• [Information supplied]:
---
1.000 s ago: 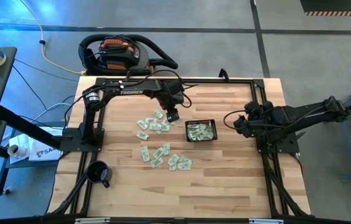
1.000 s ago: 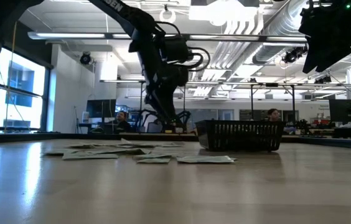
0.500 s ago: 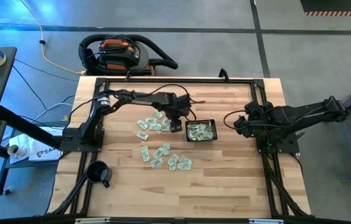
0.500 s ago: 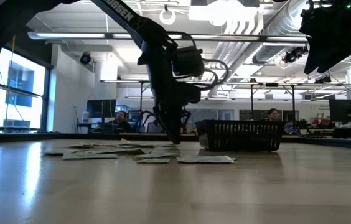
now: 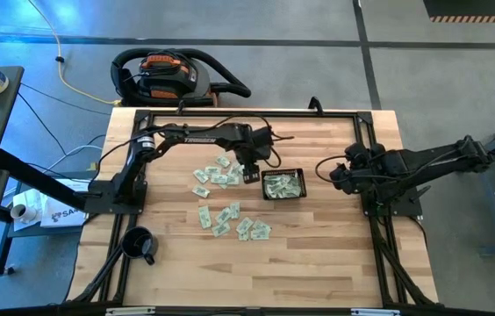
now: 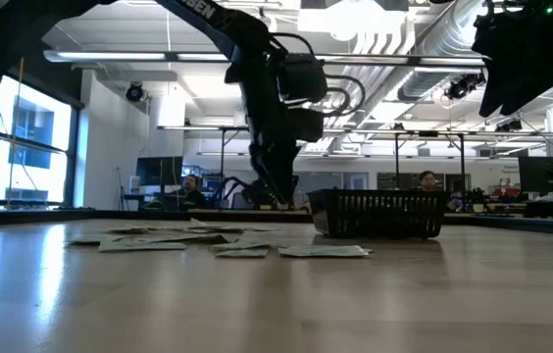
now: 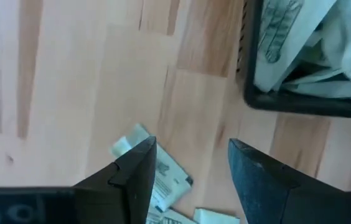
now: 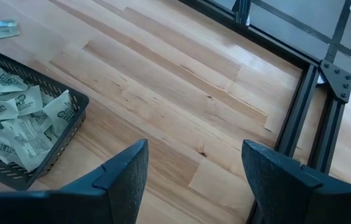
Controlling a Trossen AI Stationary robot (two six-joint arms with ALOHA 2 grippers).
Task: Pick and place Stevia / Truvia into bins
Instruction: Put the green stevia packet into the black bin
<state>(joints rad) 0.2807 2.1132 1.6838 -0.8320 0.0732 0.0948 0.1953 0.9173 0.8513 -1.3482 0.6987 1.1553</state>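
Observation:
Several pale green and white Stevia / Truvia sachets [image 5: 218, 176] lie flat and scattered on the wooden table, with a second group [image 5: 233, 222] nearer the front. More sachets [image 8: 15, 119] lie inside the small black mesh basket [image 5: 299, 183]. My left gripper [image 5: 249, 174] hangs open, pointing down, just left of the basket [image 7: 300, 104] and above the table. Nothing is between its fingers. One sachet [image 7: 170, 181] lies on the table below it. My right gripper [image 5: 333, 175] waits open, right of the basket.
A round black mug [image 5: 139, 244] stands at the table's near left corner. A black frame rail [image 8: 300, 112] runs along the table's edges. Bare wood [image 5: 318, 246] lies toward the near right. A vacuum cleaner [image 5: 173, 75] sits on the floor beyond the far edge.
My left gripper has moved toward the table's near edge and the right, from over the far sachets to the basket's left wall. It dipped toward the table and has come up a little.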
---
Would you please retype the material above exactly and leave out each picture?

• [Output of the task]:
1.000 s ago: 
1.000 s ago: 
0.500 s ago: 
0.500 s ago: 
now: 
now: 
now: 
now: 
Controlling a Trossen AI Stationary robot (two six-joint arms with ALOHA 2 grippers).
Task: Pick and place Stevia / Truvia into bins
Instruction: Put the green stevia packet into the black bin
<state>(joints rad) 0.2807 2.1132 1.6838 -0.8320 0.0732 0.0948 0.1953 0.9173 0.8513 -1.3482 0.6987 1.1553</state>
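Observation:
Several pale green and white Stevia / Truvia sachets [image 5: 218, 176] lie flat and scattered on the wooden table, with a second group [image 5: 233, 222] nearer the front. More sachets [image 8: 15, 119] lie inside the small black mesh basket [image 5: 299, 183]. My left gripper [image 5: 249, 174] hangs open, pointing down, just left of the basket [image 7: 300, 104] and above the table. Nothing is between its fingers. One sachet [image 7: 170, 181] lies on the table below it. My right gripper [image 5: 333, 175] waits open, right of the basket.
A round black mug [image 5: 139, 244] stands at the table's near left corner. A black frame rail [image 8: 300, 112] runs along the table's edges. Bare wood [image 5: 318, 246] lies toward the near right. A vacuum cleaner [image 5: 173, 75] sits on the floor beyond the far edge.
My left gripper has moved toward the table's near edge and the right, from over the far sachets to the basket's left wall. It dipped toward the table and has come up a little.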

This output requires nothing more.